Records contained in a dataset

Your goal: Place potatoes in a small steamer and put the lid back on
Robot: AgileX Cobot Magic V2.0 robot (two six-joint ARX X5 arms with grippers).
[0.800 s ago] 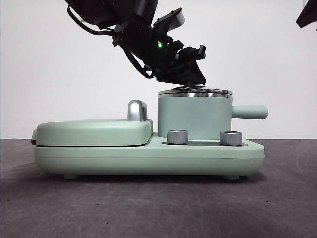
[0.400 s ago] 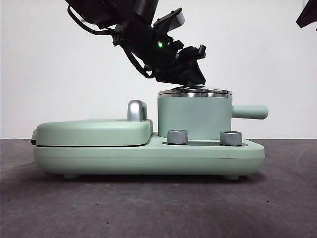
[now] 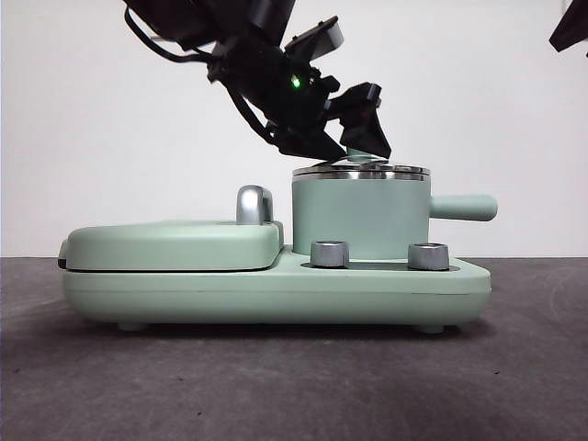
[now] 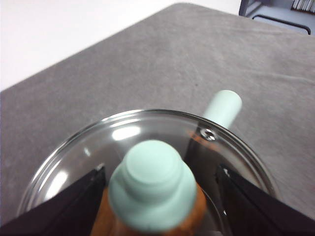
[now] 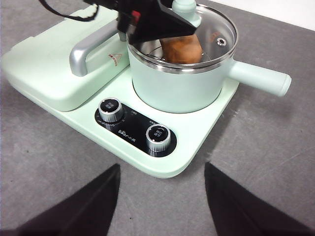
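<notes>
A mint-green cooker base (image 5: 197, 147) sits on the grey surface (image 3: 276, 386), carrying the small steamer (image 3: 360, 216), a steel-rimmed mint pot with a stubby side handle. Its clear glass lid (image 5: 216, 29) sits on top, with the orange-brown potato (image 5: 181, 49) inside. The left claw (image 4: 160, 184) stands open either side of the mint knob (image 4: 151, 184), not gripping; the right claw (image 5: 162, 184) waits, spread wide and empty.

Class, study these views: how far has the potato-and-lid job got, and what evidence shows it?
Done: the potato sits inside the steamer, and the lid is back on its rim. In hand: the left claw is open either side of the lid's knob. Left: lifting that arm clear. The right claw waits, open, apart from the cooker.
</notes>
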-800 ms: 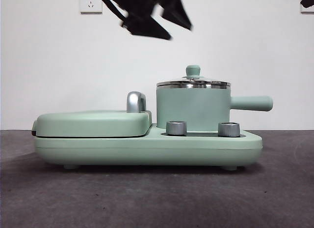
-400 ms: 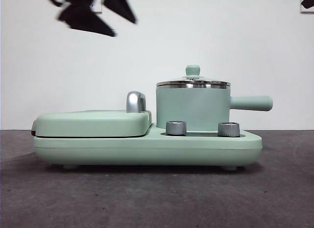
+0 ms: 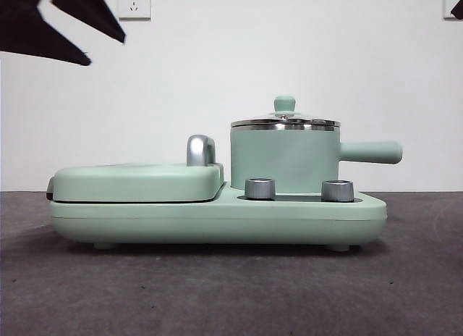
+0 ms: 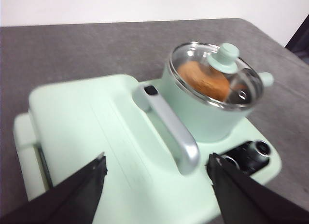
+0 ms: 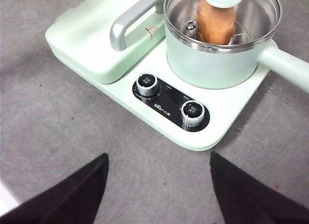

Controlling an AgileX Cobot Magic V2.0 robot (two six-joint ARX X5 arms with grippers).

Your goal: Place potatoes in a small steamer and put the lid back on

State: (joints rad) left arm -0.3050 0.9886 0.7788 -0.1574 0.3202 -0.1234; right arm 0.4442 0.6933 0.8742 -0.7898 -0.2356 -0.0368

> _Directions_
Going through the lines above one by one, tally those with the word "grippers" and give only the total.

> _Written response_
2